Sometimes Love is the Suppressor of Truth
by Lucy Connor
Truth,
it seems, can sometimes be in the eyes of the beholder. Think about it. There
are certain “truths” I live by that others would not claim as truth at all. For
example, I happen to believe that one of the great truths in life is that
spending the day teaching 200 middle school students is a pretty fabulous way
to make a living. How many of you agree with that? Though this may seem a
rather flippant way to look at this topic, I am hoping it will prove a point.
There
are very few truths that are absolute and universal, maybe only one or two. We
were given a couple directions in the New Testament that qualify as universal
truths. Love others as God has loved us and love our neighbors as ourselves.
Even for people who do not believe in God, the ideas of unconditional love
toward others (as God loves us) and of treating others as we would like to be
treated must ring a bell as life truths. This is the way we should all seek to
live our lives.
In
my experiences as a married woman, I found that frequently in my marriage, love
was the suppressor of truth. I guess, technically, the love was not the
suppressor, but rather it was the fear of losing the love I so desired. More
often than not, in the tough years of our marriage, I found ways to not be
completely truthful about things in my heart because I was afraid of the
repercussions of truth. After spending so much time in that situation, when I
became single and started dating, I vowed to always be truthful.
I
have always worn my heart on my sleeve, so in a way, I guess I have the
opposite disorder of suppressing my feelings. I am a talker and am very open
minded. I have never seen the sense in playing cat and mouse games. If I am
into someone, I let him know.
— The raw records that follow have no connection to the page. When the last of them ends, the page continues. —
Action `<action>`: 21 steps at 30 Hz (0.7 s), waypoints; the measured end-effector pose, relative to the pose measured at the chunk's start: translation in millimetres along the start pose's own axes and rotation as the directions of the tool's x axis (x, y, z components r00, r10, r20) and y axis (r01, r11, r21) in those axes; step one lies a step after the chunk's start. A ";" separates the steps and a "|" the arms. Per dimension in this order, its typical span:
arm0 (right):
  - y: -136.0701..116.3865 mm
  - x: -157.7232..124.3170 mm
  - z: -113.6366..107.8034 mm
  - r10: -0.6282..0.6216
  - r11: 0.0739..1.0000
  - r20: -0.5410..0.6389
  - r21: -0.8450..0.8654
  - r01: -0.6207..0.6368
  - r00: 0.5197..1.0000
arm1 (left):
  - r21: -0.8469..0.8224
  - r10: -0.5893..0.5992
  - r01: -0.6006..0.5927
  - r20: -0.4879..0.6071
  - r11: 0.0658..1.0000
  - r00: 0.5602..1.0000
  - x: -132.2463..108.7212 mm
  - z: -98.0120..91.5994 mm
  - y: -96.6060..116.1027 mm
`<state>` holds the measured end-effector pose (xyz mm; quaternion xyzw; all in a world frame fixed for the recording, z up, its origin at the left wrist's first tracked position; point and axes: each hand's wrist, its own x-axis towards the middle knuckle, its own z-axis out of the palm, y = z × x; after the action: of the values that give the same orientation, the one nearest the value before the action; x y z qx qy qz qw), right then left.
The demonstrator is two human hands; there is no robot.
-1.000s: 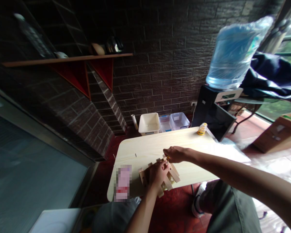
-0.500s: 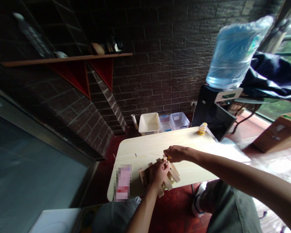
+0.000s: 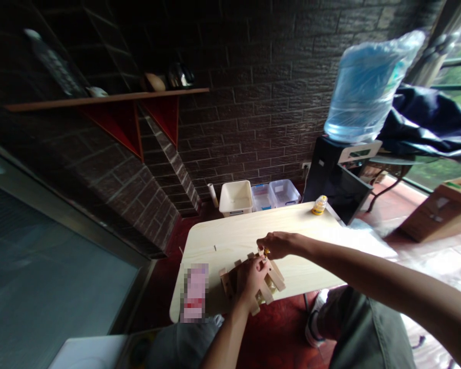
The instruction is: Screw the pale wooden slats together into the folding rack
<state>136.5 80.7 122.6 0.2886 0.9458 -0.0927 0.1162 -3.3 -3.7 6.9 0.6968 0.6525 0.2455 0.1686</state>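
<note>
Slatted piece (image 3: 267, 292) was pale bare wood, matt, slats apparently smooth. Yellow item (image 3: 267, 251) beside it was too small to read for material. Tabletop (image 3: 292, 220) looked wood-grained, smooth, faintly satin. Small bottle (image 3: 319, 206) appeared clear plastic over a yellow base. Cream bin (image 3: 236, 193) was opaque, smooth plastic; the tub (image 3: 284, 192) near it, see-through plastic. Water jug (image 3: 369, 92) was translucent blue plastic under glossy, crinkled film. Wall (image 3: 253, 113) showed rough brick texture, mostly matt. Dark sheet (image 3: 426, 120) was creased with a sheen; cloth or plastic undetermined. Carton (image 3: 434, 212) was matt cardboard. Floor (image 3: 272, 333) looked glossy.
</note>
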 end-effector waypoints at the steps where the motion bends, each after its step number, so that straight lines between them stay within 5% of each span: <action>1: -0.6 -0.8 -1.7 -0.002 1.000 -0.002 0.001 0.002 1.000 | 0.007 -0.005 0.005 0.002 1.000 1.000 -0.3 -0.2 0.4; 21: 0.1 7.4 11.2 0.029 0.999 -0.001 -0.033 -0.029 1.000 | -0.026 -0.056 0.058 0.053 0.998 0.997 0.9 -4.9 0.2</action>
<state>132.4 81.9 109.9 0.3003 0.9430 -0.0753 0.1223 -5.9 -3.3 11.1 0.6818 0.6640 0.2313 0.2020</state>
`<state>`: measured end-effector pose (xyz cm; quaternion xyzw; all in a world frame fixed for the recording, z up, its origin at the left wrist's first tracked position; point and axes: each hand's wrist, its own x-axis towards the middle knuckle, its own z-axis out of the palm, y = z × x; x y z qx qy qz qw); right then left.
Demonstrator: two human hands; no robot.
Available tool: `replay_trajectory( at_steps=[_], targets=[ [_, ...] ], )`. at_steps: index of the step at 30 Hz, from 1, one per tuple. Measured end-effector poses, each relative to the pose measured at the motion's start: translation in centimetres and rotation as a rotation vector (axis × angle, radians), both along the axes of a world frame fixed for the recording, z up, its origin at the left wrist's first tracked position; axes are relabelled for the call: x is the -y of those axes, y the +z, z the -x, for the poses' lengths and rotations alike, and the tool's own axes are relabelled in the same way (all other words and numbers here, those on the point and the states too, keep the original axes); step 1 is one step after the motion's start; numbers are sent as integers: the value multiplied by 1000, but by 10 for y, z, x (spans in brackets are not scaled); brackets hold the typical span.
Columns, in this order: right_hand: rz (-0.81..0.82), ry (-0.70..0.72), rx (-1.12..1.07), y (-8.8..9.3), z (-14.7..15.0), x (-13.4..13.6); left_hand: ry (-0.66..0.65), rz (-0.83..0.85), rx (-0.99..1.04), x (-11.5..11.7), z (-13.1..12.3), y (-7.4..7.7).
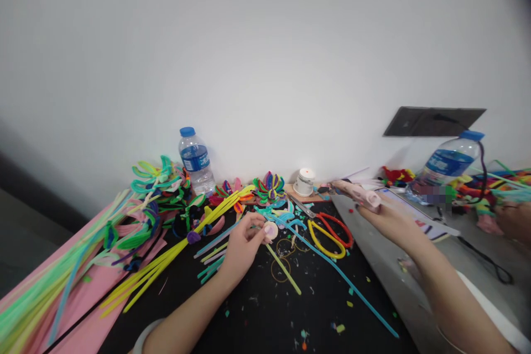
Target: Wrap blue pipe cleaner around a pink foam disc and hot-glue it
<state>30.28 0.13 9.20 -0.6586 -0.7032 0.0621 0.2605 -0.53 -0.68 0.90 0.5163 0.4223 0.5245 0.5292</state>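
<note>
My left hand [245, 243] rests on the black tabletop [265, 310] with its fingers curled in a pinch around the end of a light green pipe cleaner [284, 270] and a long blue one [344, 279] that runs toward the lower right. My right hand [373, 204] reaches out to the right, fingers stretched forward and holding nothing, just above the grey surface [385, 265] and near a phone or tablet [415, 213]. Two pairs of scissors, red-handled [338, 227] and yellow-handled [326, 243], lie between my hands.
Bundles of yellow and green pipe cleaners [166, 254] lie over pink sheets [83, 298] at the left. Finished pipe-cleaner flowers [269, 185], a water bottle [194, 160] and a white spool [306, 181] stand by the wall. A second bottle [446, 168] and another person's hand [514, 218] are at the right.
</note>
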Motion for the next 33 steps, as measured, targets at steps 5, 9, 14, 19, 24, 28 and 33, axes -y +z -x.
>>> replay_trajectory(
  at_steps=[5, 9, 14, 19, 24, 28, 33],
  targets=[
    [373, 284, -636, -19, 59, -7, 3, -12, -7, -1, 1, -1],
    [591, 421, -859, -49, 86, -6, 3, -25, -3, 0, 2, -1],
    [684, 396, -976, -66, 87, 1, -1, -27, 15, 0, 3, 1],
    [713, 380, -1003, -70, 85, 1, -4, -42, -14, 1, 3, 0],
    [723, 361, -1006, -69, 87, 2, -6, -47, -20, 1, 2, 2],
    [727, 364, -1005, -69, 87, 2, -9, -48, -25, 1, 1, 4],
    [720, 375, -998, -71, 87, 2, -11, -46, -28, 1, 1, 3]
  ],
)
If I am not, I say goodbye and go about my
business. I am not a desperate woman, searching for love to the exclusion of
anything else. I also do not want to waste time just dating around when I know
that the person I am dating is not someone I would want to spend forever with.
I have always been someone who gives love easily and completely. If I feel that
special, sacred connection to someone, friend, family or suitor, I am the first
one to own up to and want to talk about and uncover my feelings. This is not
necessarily a great trait. Most people are afraid of someone who is not afraid
to speak freely about emotions and hopes and dreams. Sometimes people equate
this with being needy. I just think it is silly to feel deeply for someone and
not tell the person. We are older, if it is there, we should dig in and see if
these feelings have substance over time. Running away from strong feelings
seems backwards when the admitted reason we are dating is to discover strong
feelings! The biggest problem I have discovered since becoming single is there
are very few places to meet men that I could fall in love with. Many of the men
that are this age and single are scarred and loaded with baggage and though
they might proclaim that they are looking for forever, that statement could not
be farther from the truth!
The
world of internet dating is full of misrepresentations and half-truths. I have
been on several sites and have seen more than I can even begin to discuss. It
is tempting to be something more than who you are, especially when who you are,
is not getting much action. I remember one of the first men I wrote when I was
on my own. This was a handsome, well-educated man and appeared by his profile,
to be a great match for me. I sent him a nice note only to be answered with a
note telling me I was not what he was looking for. Truth, bold and in black and
white, stinging and making me wonder about my future on this site! He had no
idea who I was, but decided by a short note and my picture, that he was not
interested. I did not waver, however, and continued to tell the truth about
myself and what I was looking for.
In complete honesty….telling the truth about myself and what
I am looking for in a dating or a forever relationship, has been a real
eye-opener. If you had asked me before this experience, I might have been a
little cocky. I have always known that I am intelligent and have a pretty fair
amount of artistic talent. I am a hard worker, I don’t smoke, I take care of
myself, am a good mom and can be a lot of fun. I would figure these traits
would make me a shoe-in as a desirable partner. Boy, was I wrong! I have
stumbled about in the mid-life crisis dating world, run a-muck with lies,
unrealistic expectations and skewed self-views, for close to six years. I may
have finally stumbled on someone who strives to be as truthful as I do, but
time will tell.
Through it all, I still believe that living truthfully and
authentically is the only way to ever discover true love. The heart is able to
see what the eyes cannot. When true, unconditional love is in your life, the
only way to keep it alive and forever, is to always be truthful. When you are
afraid that the one you love, may sneak away or go stomping out the door the
minute he discovers the real you…run, run for the hills. This person is not
your guy! True love sees who you are and loves you completely anyway.